27 Juin Au TNN, le coeur a ses saisons…
« Le cœur a ses saisons« , dixit Muriel Mayette-Holtz, directrice du Théâtre national de Nice, qui dévoile une saison 2024-2025 placée sous le signe de grands textes classiques revisités, et offre surtout une large place aux femmes dans une belle diversité de répertoire contemporain.

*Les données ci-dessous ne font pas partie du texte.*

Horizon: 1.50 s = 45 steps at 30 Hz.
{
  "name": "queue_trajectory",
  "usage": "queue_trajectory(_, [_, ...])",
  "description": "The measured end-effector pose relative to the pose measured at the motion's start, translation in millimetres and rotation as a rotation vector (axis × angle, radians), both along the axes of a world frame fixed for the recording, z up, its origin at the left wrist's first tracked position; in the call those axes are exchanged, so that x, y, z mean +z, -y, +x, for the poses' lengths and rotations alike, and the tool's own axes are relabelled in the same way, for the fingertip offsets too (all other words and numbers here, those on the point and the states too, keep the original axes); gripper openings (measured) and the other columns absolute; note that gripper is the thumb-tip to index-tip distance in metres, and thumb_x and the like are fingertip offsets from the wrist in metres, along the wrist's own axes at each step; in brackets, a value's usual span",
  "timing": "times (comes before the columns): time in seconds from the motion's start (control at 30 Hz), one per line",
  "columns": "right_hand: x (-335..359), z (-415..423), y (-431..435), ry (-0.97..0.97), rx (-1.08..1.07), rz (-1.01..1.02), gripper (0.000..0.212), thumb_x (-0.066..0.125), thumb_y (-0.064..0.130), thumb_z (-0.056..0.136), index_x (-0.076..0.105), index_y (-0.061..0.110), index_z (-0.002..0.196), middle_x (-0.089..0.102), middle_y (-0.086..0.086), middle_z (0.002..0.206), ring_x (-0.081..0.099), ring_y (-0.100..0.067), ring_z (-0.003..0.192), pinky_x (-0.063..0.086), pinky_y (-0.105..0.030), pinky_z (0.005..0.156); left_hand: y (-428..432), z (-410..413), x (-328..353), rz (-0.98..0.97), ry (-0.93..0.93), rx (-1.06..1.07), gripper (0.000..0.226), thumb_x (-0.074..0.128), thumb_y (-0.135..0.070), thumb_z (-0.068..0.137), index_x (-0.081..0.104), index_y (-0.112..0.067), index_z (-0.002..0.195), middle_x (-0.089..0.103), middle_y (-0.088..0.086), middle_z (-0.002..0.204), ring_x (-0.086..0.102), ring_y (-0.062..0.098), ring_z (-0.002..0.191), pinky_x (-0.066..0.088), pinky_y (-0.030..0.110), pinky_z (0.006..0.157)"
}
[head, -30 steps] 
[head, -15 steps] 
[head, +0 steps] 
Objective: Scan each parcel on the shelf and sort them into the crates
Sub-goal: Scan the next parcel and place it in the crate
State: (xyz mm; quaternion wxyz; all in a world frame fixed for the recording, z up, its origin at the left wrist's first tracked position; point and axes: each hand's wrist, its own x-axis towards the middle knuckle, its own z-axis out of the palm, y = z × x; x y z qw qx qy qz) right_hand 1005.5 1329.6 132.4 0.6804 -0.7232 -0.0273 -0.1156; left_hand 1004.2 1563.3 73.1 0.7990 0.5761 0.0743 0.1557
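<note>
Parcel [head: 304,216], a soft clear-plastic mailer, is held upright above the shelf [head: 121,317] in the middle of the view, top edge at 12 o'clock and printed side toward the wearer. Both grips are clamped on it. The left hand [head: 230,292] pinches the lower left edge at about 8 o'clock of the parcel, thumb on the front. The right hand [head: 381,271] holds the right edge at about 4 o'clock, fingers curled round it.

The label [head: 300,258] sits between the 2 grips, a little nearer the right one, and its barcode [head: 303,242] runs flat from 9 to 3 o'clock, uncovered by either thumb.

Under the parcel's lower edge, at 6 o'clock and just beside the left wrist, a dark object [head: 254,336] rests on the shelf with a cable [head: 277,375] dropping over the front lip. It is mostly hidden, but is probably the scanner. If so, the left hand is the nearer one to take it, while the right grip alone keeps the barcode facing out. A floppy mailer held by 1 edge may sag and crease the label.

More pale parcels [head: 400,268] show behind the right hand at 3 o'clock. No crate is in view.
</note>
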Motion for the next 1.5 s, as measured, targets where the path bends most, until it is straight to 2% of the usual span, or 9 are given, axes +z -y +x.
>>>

« Nous venons célébrer le vivant, ouvrant la porte à toutes les émotions« , explique la directrice en préambule. Soit une invitation à une élévation spirituelle dont notre époque manque tant. À l’heure où les institutions culturelles publiques sont mises à mal, et risquent sous peu de l’être plus encore, le théâtre demeure un espace d’expression vitale. Au TNN, priorité au texte, donc. « Alors que la Terre est en train de rentrer en guerre de tous côtés et qu’on a un mal fou à être ensemble, il faut chercher autre chose qui puisse nous inspirer, nous transformer, nous déployer« . Large choix pour cette saison avec de grands classiques revisités, mais aussi pléthore de textes d’auteures contemporains inventifs et profonds. Il faut « faire l’effort d’aller découvrir autre chose parce que c’est génial d’accepter une perturbation dans nos vies« . Comme ces Douze hommes en colère, en ouverture de saison, adaptation par Francis Lombrail du célèbre film de Sydney Lumet. Un huis clos grinçant de Charles Tordjman qui pointe mécanisme implacable de l’appareil judiciaire et fait du doute et de la raison des axes fondamentaux de la démocratie.
Des classiques
« Toute nouvelle mise en scène est une trahison nécessaire… » À l’heure de #MeToo, Macha Makeïeff livre une lecture vivifiante du Dom Juan de Molière, soulevant la notion de désir et de domination. Avec Clair est La Fontaine, Catherine Marnas nous fait redécouvrir l’universalité du plus populaire des poètes, interprété par une jeune génération d’acteurs. Elle présentera aussi sa version saluée par la critique, du chef d’œuvre de Stendhal, Le rouge et le noir, avec un Julien Sorel transfuge de classe rongé par la haine de l’injustice. On retrouve Alain Francon avec Les fausses confidences de Marivaux, tout en acidité, tandis que Corneille se révèlera dans le Menteur de Julia Vidit, comédie espiègle et rafraichissante sur le mensonge et le libertinage.
Du contemporain
Le TNN s’engage aussi dans la défense d’œuvres contemporaines qui abordent « des sujets dans lesquels le public peut se projeter assez spontanément« … Alors, vive les femmes ! Créé au TNN, le spectacle de Violaine Ansac, Danse avec moi, parle du combat d’un danseur devenu paraplégique. Le sous-titre de Baubo de Jeanne Candel est De l’art de n’être pas mort. On rit et on pleure, et comme dans la vie, la tragédie bascule dans l’excès. Avec Neige, conte féérique, fantaisiste et féministe, Pauline Bureau réinvente Blanche Neige, et aborde l’ambivalence de la relation mère-fille. Je crois que dehors c’est le printemps, de et avec Gaiai Saitta, part d’un tragique fait divers en Italie, œuvre poignante, manifeste pour la vie et le droit au bonheur. Tragédie inspirée au poète Schiller par le terrible destin de la Reine d’Écosse, le Marie Stuart de Maryse Estier fait résonner les questions de genre et les violences qui s’y rattachent : deux reines que les hommes de leur époque ont opposées et fait passer de sujet à objet. Retour vers un passé proche avec Together de Denis Kelley, mis en scène par Mélanie Leray, avec Emmanuelle Bercot, pour vivre le déchirement d’un couple contraint au confinement dû à la COVID-19. Une tragi-comédie plus politique qu’il n’y parait.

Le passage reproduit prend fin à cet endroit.